Anonim şirketin bu madde kapsamında haklı nedenle feshi talep edilebilir. Bu madde kapsamında tespiti gereken en önemli husus davacı tarafından anonim ortaklığın feshini gerektirecek derecede öneme sahip sebep veya sebeplerin varlığının kanıtlanıp kanıtlanmadığıdır. Feshe karar verilmesi ise son çare olarak değerlendirilecektir. Bunun dışında anonim ortaklıktan çıkmak isteyen pay sahibi için payın devri ile ortaklıktan çıkmak da mümkündür.

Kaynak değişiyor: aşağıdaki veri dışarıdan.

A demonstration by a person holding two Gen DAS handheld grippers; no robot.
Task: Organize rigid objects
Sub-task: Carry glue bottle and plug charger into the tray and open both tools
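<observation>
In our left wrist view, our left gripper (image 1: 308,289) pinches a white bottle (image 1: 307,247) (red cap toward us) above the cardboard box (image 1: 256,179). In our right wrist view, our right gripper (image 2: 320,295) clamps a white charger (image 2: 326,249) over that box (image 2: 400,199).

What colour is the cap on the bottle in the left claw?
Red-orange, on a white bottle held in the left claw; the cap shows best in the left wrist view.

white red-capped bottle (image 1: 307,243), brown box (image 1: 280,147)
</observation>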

531 inci Maddenin gerekçesine göre; haklı sebep tasarıda tanımlanmamış, haklı sebepler örnek olarak da gösterilmemiş, bu kavramın niteliklerinin gösterilmesi ve tanımlanması yargı kararlarıyla öğretiye bırakılmıştır. İsviçre öğretisinde genel kurulun birçok kez kanuna aykırı bir şekilde toplantıya çağrılmış olması, azlık hakları ile bireysel hakların devamlı ihlali, özellikle bilgi alma ve inceleme haklarının engellenmesi, şirketin sürekli zarar etmesi, dağıtılan kâr payının düzenli azalması, haklı sebep sayılmıştır. Buna karşılık varsayımlar ve olumsuz beklentiler haklı sebep sayılmamıştır. İleri sürülen sebeplerin haklı olup olmadığına karar verecek olan mahkemedir. Mahkeme sebepleri haklı bulsa bile fesih kararı vermek zorunda değildir. Şirketin feshini haklı kılan sebeplerin varlığına rağmen, yaşatılmasının ekonomik ve rasyonel açıdan daha doğru olacağına kanaat getiren mahkeme; şirketi feshetmek yerine, fesih talebinde bulunan pay sahiplerinin paylarının gerçek değerinin ödenmesine ve kendilerinin şirketten çıkarılmalarına veya duruma uygun düşen ve kabul edilebilir diğer bir çözüme karar verebilir. Davacıya paranın kimin tarafından ve nasıl ödeneceği, bu payların geçici olarak şirketin İktisap edip edemeyeceği yargı kararlarına ve öğretideki görüşlere göre belirlenecektir.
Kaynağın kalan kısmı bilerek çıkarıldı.